The wee guy forces another smile.

– Hiya, I smile back. I look at his Hearts tracksuit. The new one. A Christmas present. I point at the crest. – So you’re a jambo eh? Did you go yesterday?

– Naw . . . he says sadly.

– Colin used to . . . his mother begins.

– Who’s your favourite player? I ask, expecting a Neil McCann or a Colin Cameron.

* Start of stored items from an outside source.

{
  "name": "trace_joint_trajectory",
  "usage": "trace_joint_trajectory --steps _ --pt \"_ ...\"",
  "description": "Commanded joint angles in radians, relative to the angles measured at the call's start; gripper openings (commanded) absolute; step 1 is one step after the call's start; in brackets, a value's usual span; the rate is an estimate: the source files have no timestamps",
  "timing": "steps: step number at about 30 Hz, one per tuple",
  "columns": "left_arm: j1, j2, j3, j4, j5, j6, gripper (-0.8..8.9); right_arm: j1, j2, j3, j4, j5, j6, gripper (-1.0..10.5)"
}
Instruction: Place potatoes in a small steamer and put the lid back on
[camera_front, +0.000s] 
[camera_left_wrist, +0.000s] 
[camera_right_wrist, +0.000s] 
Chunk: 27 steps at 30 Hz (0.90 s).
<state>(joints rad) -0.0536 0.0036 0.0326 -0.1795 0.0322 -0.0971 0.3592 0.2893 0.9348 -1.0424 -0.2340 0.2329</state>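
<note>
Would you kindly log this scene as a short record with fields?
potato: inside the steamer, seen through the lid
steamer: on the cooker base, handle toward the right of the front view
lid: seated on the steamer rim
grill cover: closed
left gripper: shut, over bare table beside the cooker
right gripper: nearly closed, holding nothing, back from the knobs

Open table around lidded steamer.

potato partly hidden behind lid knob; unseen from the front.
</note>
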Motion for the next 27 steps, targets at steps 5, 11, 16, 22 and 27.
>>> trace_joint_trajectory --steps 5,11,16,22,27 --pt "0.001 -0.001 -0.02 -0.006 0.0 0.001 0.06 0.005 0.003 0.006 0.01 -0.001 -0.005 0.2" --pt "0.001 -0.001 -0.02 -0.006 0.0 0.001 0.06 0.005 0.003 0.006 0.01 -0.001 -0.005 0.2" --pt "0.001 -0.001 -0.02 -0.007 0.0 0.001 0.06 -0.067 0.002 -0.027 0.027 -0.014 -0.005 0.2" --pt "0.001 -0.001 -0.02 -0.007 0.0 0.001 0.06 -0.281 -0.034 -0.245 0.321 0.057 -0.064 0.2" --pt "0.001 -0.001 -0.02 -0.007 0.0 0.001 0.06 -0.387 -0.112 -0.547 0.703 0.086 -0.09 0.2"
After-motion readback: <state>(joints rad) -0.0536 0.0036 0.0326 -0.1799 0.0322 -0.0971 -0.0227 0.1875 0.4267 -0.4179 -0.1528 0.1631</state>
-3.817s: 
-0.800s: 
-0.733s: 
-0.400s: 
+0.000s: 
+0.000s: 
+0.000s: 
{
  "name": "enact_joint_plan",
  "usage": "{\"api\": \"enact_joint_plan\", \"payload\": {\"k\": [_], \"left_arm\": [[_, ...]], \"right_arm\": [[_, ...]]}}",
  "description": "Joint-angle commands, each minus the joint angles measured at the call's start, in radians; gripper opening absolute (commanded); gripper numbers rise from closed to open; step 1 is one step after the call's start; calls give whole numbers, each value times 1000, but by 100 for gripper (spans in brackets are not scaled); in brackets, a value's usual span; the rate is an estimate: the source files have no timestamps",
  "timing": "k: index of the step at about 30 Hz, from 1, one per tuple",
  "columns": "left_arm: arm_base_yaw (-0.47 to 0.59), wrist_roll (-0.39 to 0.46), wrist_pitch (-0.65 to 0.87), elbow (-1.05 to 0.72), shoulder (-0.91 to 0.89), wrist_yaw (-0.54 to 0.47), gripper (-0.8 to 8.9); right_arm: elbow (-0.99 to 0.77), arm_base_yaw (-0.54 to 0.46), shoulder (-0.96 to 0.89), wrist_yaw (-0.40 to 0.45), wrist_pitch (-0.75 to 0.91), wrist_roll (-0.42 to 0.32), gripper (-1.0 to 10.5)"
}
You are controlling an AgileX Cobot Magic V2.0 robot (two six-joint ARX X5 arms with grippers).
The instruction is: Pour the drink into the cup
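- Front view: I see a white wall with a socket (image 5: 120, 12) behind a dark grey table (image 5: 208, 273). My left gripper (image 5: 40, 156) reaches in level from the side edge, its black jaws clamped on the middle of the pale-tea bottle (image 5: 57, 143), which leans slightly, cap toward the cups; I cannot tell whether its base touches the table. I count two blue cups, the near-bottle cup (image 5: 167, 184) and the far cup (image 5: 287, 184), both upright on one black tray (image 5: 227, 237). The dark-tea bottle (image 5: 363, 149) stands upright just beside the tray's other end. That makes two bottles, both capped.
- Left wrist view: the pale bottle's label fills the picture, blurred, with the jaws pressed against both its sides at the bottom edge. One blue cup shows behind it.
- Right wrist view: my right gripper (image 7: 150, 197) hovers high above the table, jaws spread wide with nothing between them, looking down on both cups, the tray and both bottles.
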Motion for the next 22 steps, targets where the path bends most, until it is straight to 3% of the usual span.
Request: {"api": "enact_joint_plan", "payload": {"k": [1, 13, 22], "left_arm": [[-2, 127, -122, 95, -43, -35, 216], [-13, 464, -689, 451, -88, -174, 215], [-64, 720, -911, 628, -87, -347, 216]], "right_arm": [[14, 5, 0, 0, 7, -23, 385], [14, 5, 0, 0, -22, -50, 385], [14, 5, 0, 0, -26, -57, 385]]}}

– Tom Stronach, I suppose, he says, then smiles doubtfully, – but he’s no as good as he used to be.

– My next-door neighbour! I’ll have to get Tom to sort us out with some special tickets for Tynecastle. Would you like that?

– Aye, that would be barry.

– Speak properly Euan, his mother says. She looks at me. – You’re really kind, but I couldn’t let you . . .

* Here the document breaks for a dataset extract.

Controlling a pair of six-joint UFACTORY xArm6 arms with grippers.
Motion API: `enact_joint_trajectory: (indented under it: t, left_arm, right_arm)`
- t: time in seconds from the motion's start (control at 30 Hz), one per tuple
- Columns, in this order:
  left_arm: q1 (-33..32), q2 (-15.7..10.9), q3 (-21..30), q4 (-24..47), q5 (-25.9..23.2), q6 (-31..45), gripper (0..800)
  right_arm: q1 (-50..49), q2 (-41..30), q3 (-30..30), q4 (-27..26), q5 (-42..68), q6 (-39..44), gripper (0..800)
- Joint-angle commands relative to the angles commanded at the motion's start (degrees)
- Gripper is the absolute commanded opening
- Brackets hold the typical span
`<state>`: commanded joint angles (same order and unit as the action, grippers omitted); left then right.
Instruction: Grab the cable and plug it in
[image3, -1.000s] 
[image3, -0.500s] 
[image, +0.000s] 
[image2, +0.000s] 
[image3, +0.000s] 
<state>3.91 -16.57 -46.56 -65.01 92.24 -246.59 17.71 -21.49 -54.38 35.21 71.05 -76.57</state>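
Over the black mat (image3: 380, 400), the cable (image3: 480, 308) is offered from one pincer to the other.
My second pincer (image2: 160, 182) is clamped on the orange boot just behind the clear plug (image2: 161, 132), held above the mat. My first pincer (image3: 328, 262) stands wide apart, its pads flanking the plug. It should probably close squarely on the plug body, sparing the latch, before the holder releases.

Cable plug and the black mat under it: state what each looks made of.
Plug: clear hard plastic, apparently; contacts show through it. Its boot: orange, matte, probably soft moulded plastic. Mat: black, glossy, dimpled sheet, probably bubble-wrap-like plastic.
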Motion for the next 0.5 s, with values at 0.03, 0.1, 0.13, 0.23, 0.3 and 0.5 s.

– It’s no problem. Honestly.

We exchange addresses and phone numbers.

– That’s a really kind man. Mister Robertson. A good man, I, we, hear her tell the kid as they depart.

Our hands are almost cut in two by the handles on the plastic bags, but we are unaware of this until we reach home.

Who are we?

Who are we?

How did we feel?

We put the hands under the warm tap to help our circulation, but the water is boiling from the electric immersion. We flinch with the scalding pain and shed tears at the iniquity of the situation: that transgressors are living better lives than we are currently able to. More festive television, and a load of fuckin

So we watch television. At some point Toal comes tae the hoose. My first foot. At least he comes here, rather than compelling us go in there. That evil, evil place. Some of them would have, Niddrie would have. We have been officially on the sick, our neck in a surgical support collar.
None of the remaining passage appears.